L’hydrogène vert séduit déjà de nombreuses collectivités
En matière de transport à hydrogène, des initiatives ont déjà vu le jour dans différentes régions de France et soulignent l’attrait de cette technologie pour les collectivités territoriales. Depuis 2019, par exemple, la ville de Pau a mis en circulation 8 bus à hydrogène ainsi que la mise en service des infrastructures de production et de charge, pour un coût d’environ 74 millions d’euros. La ville de François Bayrou compte d’ailleurs agrandir sa flotte avec 4 véhicules supplémentaires pour juillet 2022.

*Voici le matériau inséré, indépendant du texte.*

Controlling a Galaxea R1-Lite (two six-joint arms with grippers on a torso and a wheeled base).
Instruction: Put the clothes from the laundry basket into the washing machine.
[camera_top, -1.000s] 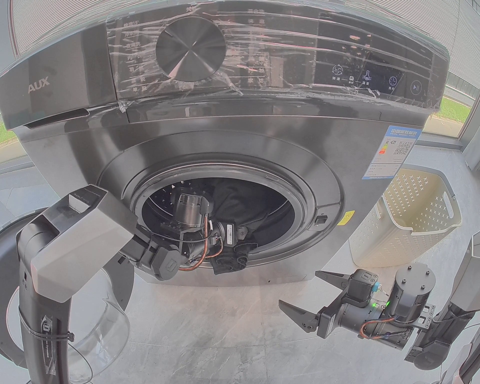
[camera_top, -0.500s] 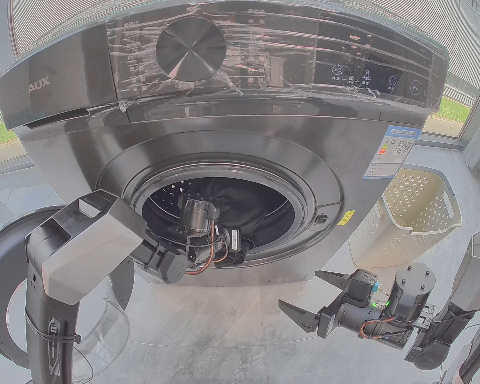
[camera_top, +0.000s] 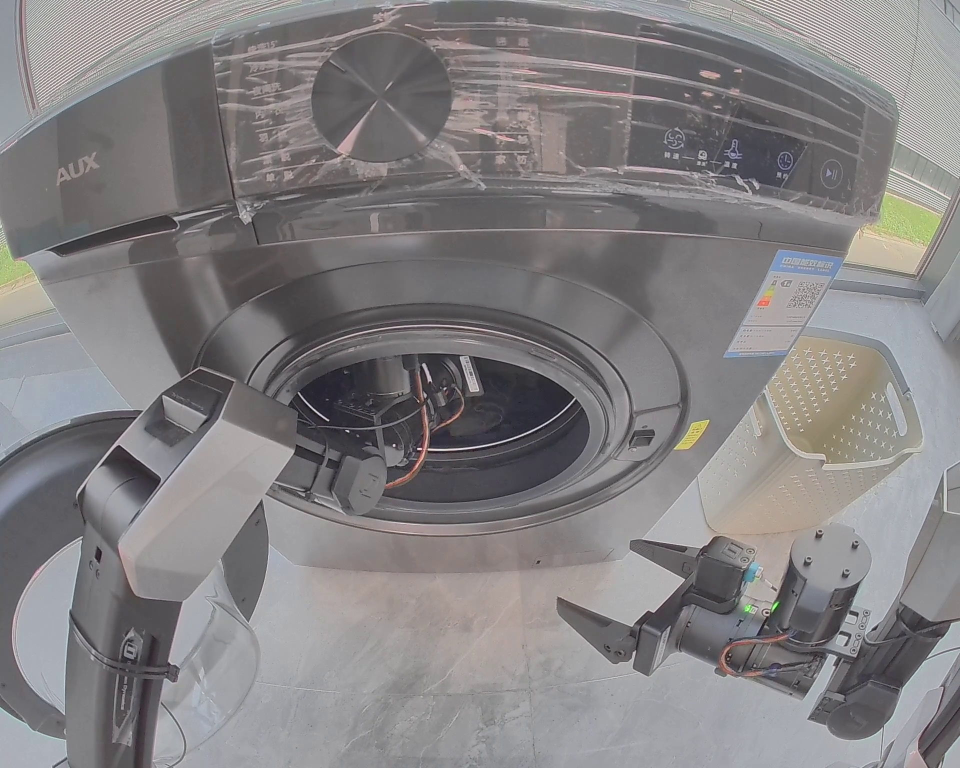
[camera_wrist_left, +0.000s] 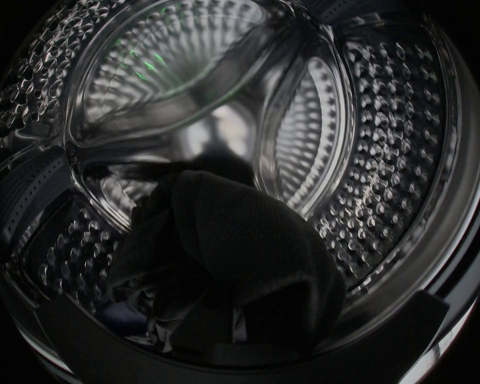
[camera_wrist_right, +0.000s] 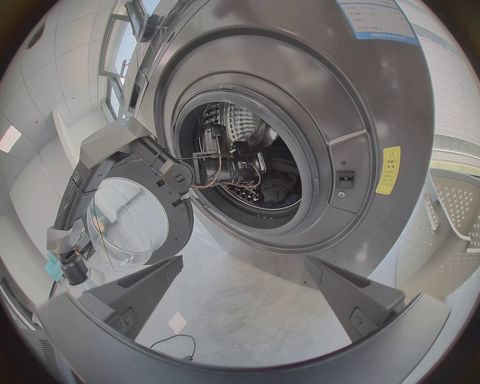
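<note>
Left arm had pushed deeper and higher into the washing machine; the dark garment lay low in the drum, near its mouth. We could not tell the left gripper state; the right gripper hung spread above the floor. Best, we judged: let go fully, withdraw high, snag nothing.

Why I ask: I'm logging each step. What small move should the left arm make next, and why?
Probably draw the left arm straight back out of the drum. The dark garment already lies heaped on the drum's floor, and the arm's wrist sits inside the door opening. Whether the garment is released I cannot tell, so check that first.
</note>
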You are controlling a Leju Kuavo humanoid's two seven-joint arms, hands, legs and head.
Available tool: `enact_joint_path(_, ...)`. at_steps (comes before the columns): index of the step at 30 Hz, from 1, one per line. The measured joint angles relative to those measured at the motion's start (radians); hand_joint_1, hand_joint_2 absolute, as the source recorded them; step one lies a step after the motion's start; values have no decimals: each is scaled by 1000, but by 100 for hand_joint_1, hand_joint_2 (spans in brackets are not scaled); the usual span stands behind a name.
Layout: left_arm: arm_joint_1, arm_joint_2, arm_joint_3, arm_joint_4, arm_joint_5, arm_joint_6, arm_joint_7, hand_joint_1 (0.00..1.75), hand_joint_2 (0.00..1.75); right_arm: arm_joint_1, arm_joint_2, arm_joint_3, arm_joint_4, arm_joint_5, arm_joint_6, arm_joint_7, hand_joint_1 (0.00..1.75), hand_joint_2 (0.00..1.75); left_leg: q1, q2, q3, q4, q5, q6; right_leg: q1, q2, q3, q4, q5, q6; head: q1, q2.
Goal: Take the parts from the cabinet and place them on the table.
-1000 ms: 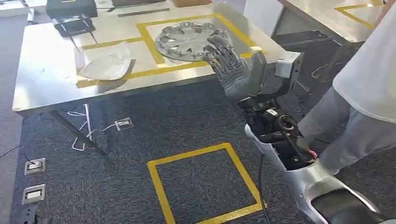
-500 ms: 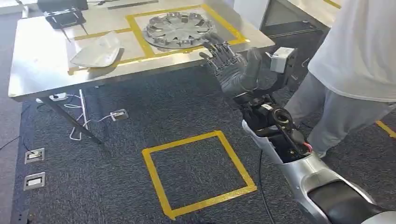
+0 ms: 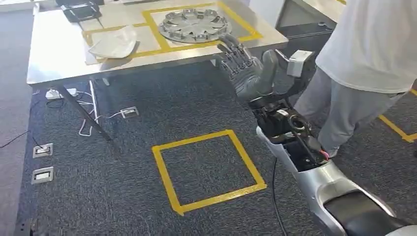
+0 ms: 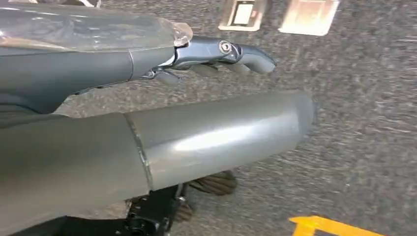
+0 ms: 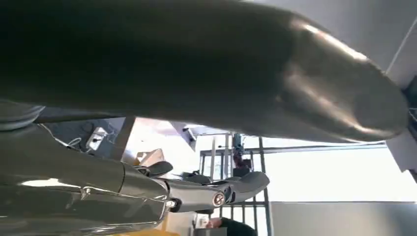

En Bourgogne, le projet Smart EnergHy illustre également le pari fait par Dijon Métropole sur l’hydrogène afin de décarboner les transports de la ville. Dès cette année, 27 bus, 8 bennes à ordures ménagères ainsi qu’une quinzaine de véhicules légers devraient circuler grâce à l’hydrogène bas-carbone obtenu localement via une ferme photovoltaïque et la valorisation des déchets des habitants de la ville. Cette initiative permettrait d’économiser près de 1 750 tonnes de CO2 par an.
En Vendée, La Roche-sur-Yon compte également sur l’entreprise Lhyfe pour développer de l’hydrogène vert et alimenter ses véhicules : utilitaires, bennes à ordure, mais aussi assurer la recharge pour des véhicules de particuliers. Ailleurs en France, des projets similaires sont également en cours de déploiement à Versailles ou encore dans la Sarthe, au Mans.